I can't say I fully understand what this means, but CBOR and MP are equivalent here, because CBOR is MP.

> Conceptual Simplicity: MessagePack's shorter specification appears simpler, but CBOR's unification of types under its major type/additional info system and tag mechanism offers conceptual clarity.

Even if there's some subjectivity around "conceptual simplicity/clarity", again CBOR and MP are equivalent here because they're functionally the same format.

---

I have some notes about the blurb above too:

> MessagePack delivers greater efficiency than JSON

I think it's probably true that the fastest JSON encoders/decoders are faster than the fastest MP encoders/decoders. Not that JSON performance has a higher ceiling, but it's got gazillions of engineering hours poured into it, and rightly so. JSON is also usually compressed, so space benefits only matter at the perimeters. I'm not saying there's no case for MP/CBOR/etc., just that the efficienty/etc. gap is a lot smaller than one would predict.

> However, MessagePack sacrifices human-readability

This, of course, applies to CBOR as well.

> ext mechanism provides less structure than CBOR's IANA-registered tags

Again the mechanism is the same, only the registry is different.

[0]: https://cborbook.com/introduction/cbor_vs_the_other_guys.htm...

[1]: https://www.iana.org/assignments/cbor-tags/cbor-tags.xhtml

naggumsghost - 10 hours ago

If GML was an infant, SGML is the bright youngster far exceeds expectations and made its parents too proud, but XML is the drug-addicted gang member who had committed his first murder before he had sex, which was rape.

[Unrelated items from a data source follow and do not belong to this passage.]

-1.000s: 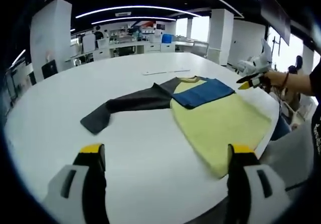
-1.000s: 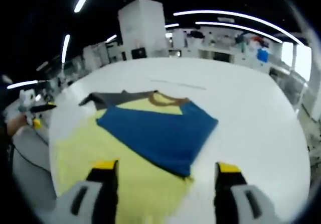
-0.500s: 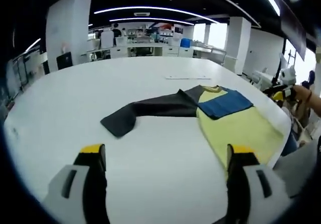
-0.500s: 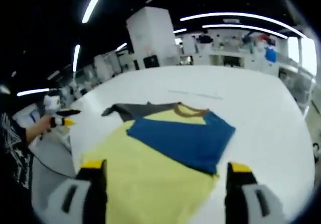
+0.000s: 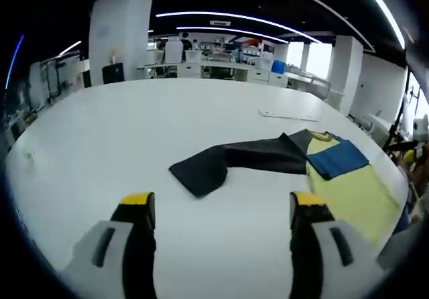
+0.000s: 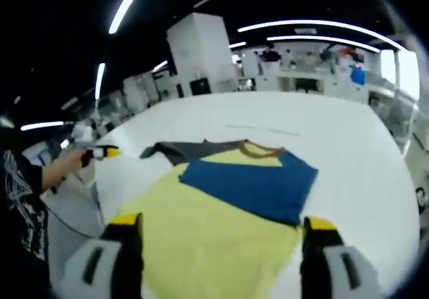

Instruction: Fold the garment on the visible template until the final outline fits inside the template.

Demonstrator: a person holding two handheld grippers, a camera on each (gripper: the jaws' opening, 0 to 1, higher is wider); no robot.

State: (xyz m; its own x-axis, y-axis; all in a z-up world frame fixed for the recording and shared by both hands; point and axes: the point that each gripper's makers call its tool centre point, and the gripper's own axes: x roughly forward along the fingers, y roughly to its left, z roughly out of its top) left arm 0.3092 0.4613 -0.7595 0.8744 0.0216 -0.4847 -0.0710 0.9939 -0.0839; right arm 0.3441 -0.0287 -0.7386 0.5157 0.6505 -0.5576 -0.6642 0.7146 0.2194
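Note:
A garment lies flat on the white table [image 5: 100,131]. Its yellow body [image 6: 214,225] is nearest my right gripper [image 6: 221,224], which hangs open just above the hem. A blue sleeve [image 6: 258,185] is folded across the chest below the brown collar [image 6: 261,150]. The dark grey sleeve [image 5: 224,163] stretches out to the side, its cuff ahead of my open left gripper [image 5: 221,205], which is apart from the cloth. In the left gripper view the yellow body [image 5: 355,192] and blue sleeve [image 5: 342,157] lie at the right. A hand holds the left gripper [image 6: 100,152] beside the table.
A thin pale strip [image 5: 288,116] lies on the table beyond the collar. The table's rounded edge [image 6: 100,192] runs close by the garment's hem. Office desks, pillars [image 5: 120,34] and ceiling lights stand far behind. A person's dark sleeve [image 6: 23,205] is at the left.
The left gripper's camera has swung toward the grey sleeve, so the garment sits further right in that view. The garment itself has not moved. Both grippers stay open.

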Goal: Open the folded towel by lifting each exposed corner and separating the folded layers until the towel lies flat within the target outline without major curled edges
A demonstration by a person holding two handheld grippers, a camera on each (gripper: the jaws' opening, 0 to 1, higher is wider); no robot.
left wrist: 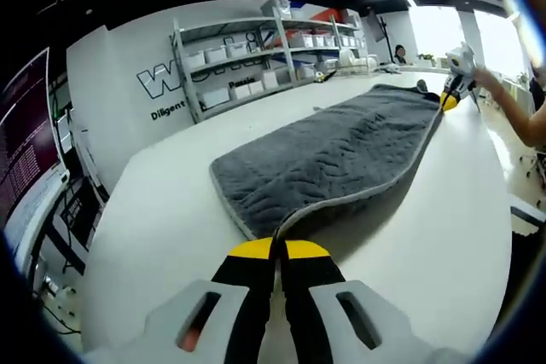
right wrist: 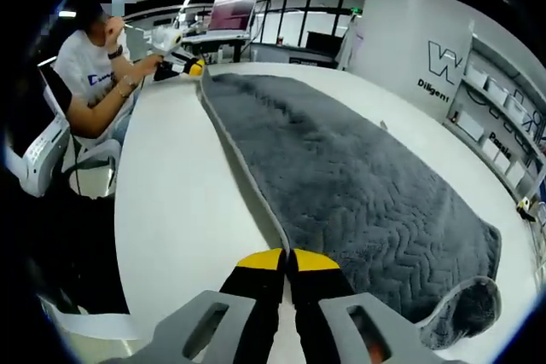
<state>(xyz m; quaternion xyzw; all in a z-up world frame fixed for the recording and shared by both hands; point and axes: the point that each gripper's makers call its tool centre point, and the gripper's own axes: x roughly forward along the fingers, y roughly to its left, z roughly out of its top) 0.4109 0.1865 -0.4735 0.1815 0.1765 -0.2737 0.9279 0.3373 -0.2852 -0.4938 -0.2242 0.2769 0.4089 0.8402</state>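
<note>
Left gripper (left wrist: 279, 249), yellow-tipped jaws pinched together on the pale-bound edge of the long grey quilted plush towel (left wrist: 328, 155), corner raised off the white tabletop (left wrist: 162, 210). Right gripper (right wrist: 285, 259) likewise clamps the same towel (right wrist: 358, 185) at its far end; it appears at a distance in the left gripper view (left wrist: 450, 100). Towel stretched lengthwise between the two. One far corner (right wrist: 473, 309) curls over. Judged step: drawing the opened layer taut before laying down. Next calls for lowering both ends evenly, then flattening that curl. Target outline not discernible
</note>
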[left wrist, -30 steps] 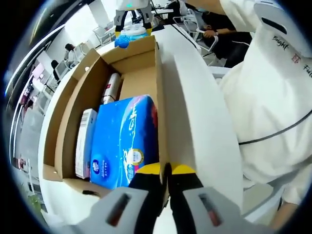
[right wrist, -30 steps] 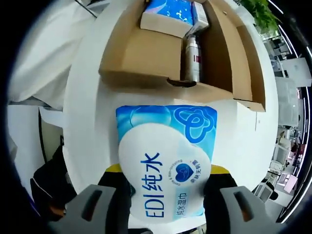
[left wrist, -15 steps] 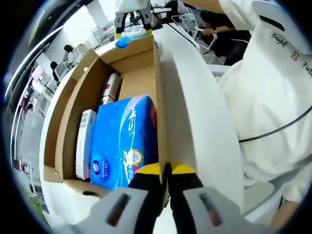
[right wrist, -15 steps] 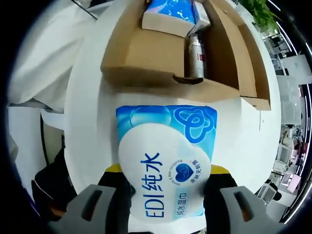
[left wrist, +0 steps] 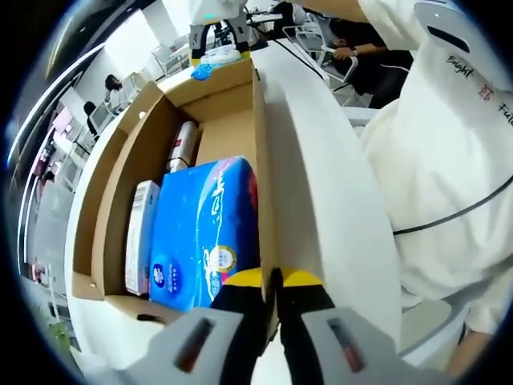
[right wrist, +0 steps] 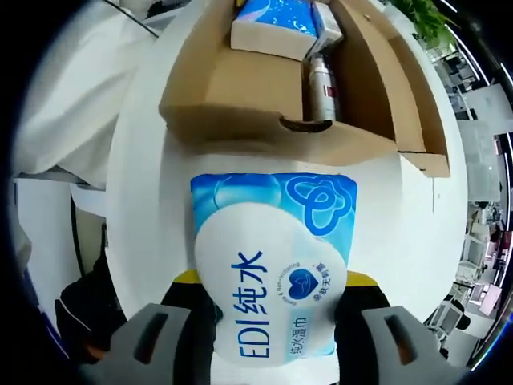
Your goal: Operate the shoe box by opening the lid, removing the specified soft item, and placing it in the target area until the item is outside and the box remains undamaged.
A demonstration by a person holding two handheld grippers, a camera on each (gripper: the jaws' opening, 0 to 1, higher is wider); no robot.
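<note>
The open cardboard shoe box [left wrist: 112, 176] lies on a white table [left wrist: 337, 200]. Inside it are a blue tissue pack [left wrist: 204, 228], a slim white carton [left wrist: 140, 237] and a silver can [left wrist: 183, 144]. My left gripper [left wrist: 272, 282] is shut on the box's near side wall. In the right gripper view, my right gripper [right wrist: 272, 281] is shut on a blue-and-white wet-wipes pack [right wrist: 272, 257], held over the table in front of the shoe box [right wrist: 240, 96]. At the far end of the box, the left gripper view shows the other gripper with the wet-wipes pack [left wrist: 212, 56].
A person in a white top [left wrist: 449, 144] stands close on the right of the table. Office desks and chairs lie beyond. A green plant [right wrist: 425, 24] shows past the box in the right gripper view. Bare table [right wrist: 417, 233] flanks the pack.
The right gripper view has shifted slightly against the box; the pack stays held. In the left gripper view the far gripper with the pack sits a little farther away. The left grip is unchanged.
</note>
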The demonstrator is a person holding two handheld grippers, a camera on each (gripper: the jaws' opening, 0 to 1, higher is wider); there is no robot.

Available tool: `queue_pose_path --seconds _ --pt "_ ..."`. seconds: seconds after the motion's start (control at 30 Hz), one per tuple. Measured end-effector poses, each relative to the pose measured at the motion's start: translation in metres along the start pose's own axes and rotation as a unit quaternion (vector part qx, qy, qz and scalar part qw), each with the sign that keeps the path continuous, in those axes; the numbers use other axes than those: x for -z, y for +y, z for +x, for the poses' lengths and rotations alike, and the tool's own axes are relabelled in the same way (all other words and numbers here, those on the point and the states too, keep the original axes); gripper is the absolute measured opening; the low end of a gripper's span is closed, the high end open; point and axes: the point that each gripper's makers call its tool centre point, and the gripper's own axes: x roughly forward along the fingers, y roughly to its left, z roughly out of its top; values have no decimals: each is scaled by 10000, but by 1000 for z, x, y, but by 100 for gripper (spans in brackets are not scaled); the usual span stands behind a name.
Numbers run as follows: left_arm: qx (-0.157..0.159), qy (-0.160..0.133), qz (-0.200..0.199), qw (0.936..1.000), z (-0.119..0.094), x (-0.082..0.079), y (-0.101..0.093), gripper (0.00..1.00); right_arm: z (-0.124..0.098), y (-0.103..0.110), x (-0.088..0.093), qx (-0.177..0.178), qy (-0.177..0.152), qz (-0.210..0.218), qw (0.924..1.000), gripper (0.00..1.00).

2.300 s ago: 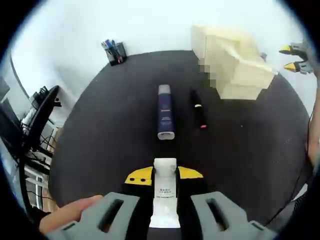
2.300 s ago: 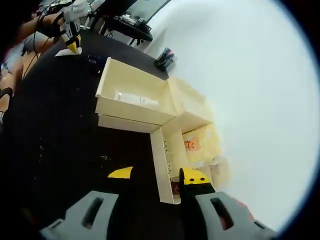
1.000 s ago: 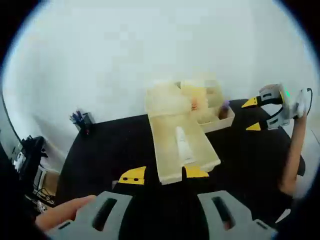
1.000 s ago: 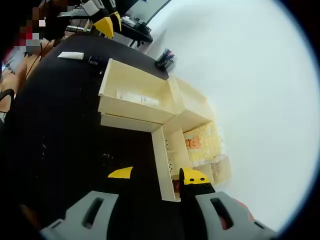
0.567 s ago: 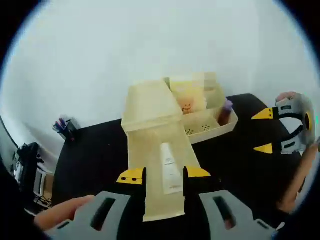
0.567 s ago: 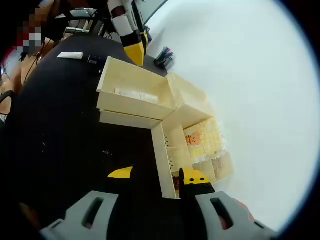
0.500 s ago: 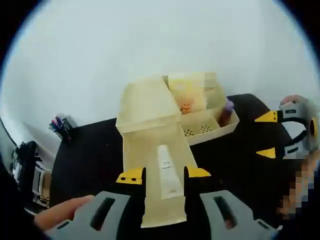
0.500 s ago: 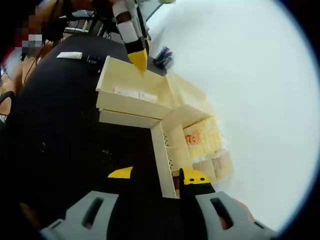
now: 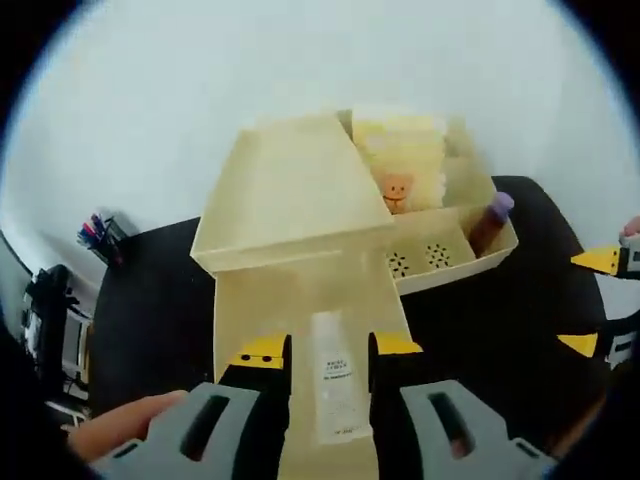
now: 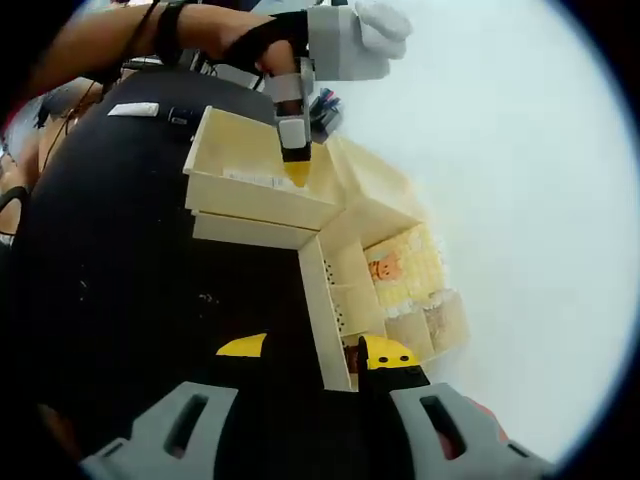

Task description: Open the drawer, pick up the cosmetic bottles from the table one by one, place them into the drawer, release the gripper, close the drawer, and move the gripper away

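So the big black round tabletop (image 10: 110, 260) carries the pale cream wooden organiser cabinet (image 9: 290, 190), and its one pale wooden drawer (image 9: 300, 300) is pulled right out toward the left tongs. What's changed: a couple of seconds back the left tongs (image 9: 329, 347) were pinching a white tube over the open tabletop, and since then they've swung over and dropped down into the drawer; in the right gripper view you can see the left tongs (image 10: 297, 172) poking tip-down inside it. A white cosmetic tube with grey lettering (image 9: 334, 390) now lies between the two yellow tips on the drawer floor. The jaws look a bit apart with the tube sitting loose, but I honestly can't tell if they've let go yet. My read is one bottle is as good as delivered, with release next. The right tongs (image 10: 310, 350) hover empty beside the cabinet, jaws parted. Count: one cabinet, one drawer, one tube in the drawer, plus one white bottle (image 10: 133, 109) and one small dark bottle (image 10: 181, 117) waiting on the tabletop.
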Motion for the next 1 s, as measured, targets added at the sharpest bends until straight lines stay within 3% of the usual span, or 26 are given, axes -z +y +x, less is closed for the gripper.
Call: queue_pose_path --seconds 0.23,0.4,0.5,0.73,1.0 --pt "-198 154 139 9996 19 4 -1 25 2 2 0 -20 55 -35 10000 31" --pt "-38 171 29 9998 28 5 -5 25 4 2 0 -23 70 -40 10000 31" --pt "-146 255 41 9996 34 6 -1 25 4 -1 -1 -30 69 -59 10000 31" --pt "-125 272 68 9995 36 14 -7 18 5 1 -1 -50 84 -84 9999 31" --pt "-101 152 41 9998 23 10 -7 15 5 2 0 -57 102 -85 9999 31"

https://www.schnada.de/grapt/eriknaggum-xmlrant.html

We're going to have to think up something worse for CBOR.

darthrupert - a day ago

CBOR has always seemed to me like the most promising data format for efficient data transfer. Somewhat weird how little use it has.

naikrovek - a day ago

people are just straight up afraid to write their own binary formats, aren't they.

it's not hard, it's exactly like creating your own text format but you write binary data instead of text, and you can't read it with your eyes right away (but you can after you've looked at enough of it.) there is nothing to fear or to even worry about; just try it. look up how things like TLV work on wikipedia. you can do just about anything you would ever need with plain binary TLV and it's gonna perform like you wouldn't believe.

https://en.wikipedia.org/wiki/Type%E2%80%93length%E2%80%93va...

binary formats are always going to be 1-2 orders of magnitude faster than plain text formats, no matter which plain text format you're using. writing a viewer so you can easily read the data isn't zero-effort like it is for JSON or XML where any existing text editor will do, but it's not exactly hard, either. your binary format reading code is the core of what that viewer would be.

once you write and use your own binary format, existing binary formats you come across become a lot less opaque, and it starts to feel like you're developing a mild superpower.

kookamamie - 21 hours ago

The article reads like a semi-slop with its numerous lists and overly long explanations of obvious things, such as how XML came to be.

Jean-Papoulos - 21 hours ago

Obligatory https://xkcd.com/927/

deafpolygon - a day ago

[flagged]

lihaciudaniel - a day ago

[flagged]

zbendefy - a day ago

How different is CBOR compared to BSON? Both seem to be binary json-like representations.

Edit: BSON seems to contain more data types than JSON, and as such it is more complex, whereas CBOR doesn't add to JSON's existing structure.